The tract of country which is to be disposed of is surveyed, and laid out in sections of a mile square, containing six hundred and forty acres, and these are subdivided into quarters, and, in particular situations, half-quarters. The country is also laid out in counties of about twenty miles square and townships of six miles square in some instances, and in others eight. The townships are numbered in ranges from north to south, and the ranges are numbered from west to east; and lastly, the sections

in each township are marked numerically. All these lines are well defined in the woods by marks on the trees. This done, at a period of which public notice is given, the lands in question are put up to auction, excepting the sixteenth section in every township, which is reserved for the support of schools and the maintenance of the poor. There are also sundry reserves of entire townships as funds for the support of seminaries on a more extensive scale, and sometimes for other purposes of general interest. No government lands are sold under two dollars per acre; and I believe they are put up at this price in quarter sections, at the auction, and if there be no bidding they pass on. The best lands and most favorable situations are sometimes run up to ten or twelve dollars, and in some late instances much higher. The lots which remain unsold are from that time open to the public, at the price of two dollars per acre; one-fourth to be paid down, and the remaining three-fourths to be paid by installments in five years; at which time, if the payments are not completed, the lands revert to the state, and the prior advances are forfeited.

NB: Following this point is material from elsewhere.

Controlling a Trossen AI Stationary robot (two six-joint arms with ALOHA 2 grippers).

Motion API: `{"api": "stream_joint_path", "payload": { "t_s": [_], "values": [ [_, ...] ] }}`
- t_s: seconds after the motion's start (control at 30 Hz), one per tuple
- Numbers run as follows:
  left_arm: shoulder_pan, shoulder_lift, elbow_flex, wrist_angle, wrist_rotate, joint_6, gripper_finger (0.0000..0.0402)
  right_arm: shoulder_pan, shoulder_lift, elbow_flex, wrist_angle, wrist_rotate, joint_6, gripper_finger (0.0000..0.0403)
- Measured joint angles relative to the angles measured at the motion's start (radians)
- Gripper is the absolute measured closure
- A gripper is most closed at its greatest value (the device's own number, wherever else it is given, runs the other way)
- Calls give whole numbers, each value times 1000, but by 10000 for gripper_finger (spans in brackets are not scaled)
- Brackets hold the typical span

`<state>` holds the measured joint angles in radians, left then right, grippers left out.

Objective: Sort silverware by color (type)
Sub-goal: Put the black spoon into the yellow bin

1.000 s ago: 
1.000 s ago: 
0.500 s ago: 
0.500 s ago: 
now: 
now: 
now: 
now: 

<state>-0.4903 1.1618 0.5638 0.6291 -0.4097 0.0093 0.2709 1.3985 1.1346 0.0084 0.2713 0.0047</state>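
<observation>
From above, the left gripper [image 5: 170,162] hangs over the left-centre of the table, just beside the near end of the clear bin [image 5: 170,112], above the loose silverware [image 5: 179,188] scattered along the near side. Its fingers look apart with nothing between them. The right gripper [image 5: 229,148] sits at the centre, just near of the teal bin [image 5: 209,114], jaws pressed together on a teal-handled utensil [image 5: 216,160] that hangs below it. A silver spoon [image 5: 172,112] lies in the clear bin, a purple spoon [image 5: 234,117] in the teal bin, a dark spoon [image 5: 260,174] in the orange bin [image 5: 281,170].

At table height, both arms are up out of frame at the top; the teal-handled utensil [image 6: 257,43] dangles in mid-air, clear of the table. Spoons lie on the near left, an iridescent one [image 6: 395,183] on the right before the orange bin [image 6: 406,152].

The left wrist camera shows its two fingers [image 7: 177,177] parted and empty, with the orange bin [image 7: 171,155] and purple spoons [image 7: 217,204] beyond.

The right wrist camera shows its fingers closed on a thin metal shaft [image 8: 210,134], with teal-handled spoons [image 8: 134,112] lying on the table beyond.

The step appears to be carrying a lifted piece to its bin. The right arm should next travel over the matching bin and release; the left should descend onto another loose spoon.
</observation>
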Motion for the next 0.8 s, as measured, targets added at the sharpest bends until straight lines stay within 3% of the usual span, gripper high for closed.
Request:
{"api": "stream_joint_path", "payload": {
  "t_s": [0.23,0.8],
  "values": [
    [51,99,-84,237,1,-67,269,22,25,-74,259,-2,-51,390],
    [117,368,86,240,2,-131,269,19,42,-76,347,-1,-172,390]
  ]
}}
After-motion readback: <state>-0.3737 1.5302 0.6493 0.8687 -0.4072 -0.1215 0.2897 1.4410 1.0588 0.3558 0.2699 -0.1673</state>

When a purchaser has made his election of one, or any number of vacant quarters, he repairs to the land office, pays eighty dollars, or as many times that sum as he purchases quarters, and receives a certificate, which is the basis of the complete title, which will be given him when he pays all; this he may do immediately, and receive eight per cent. interest for prompt payment. The sections thust sold are marked immediately on the general plan, which is always open at the land office to public inspection, with the letters A. P., "Advance paid." There is a receiver and a register at each land office, who are checks on each other, and are remunerated by a percentage of the receipts..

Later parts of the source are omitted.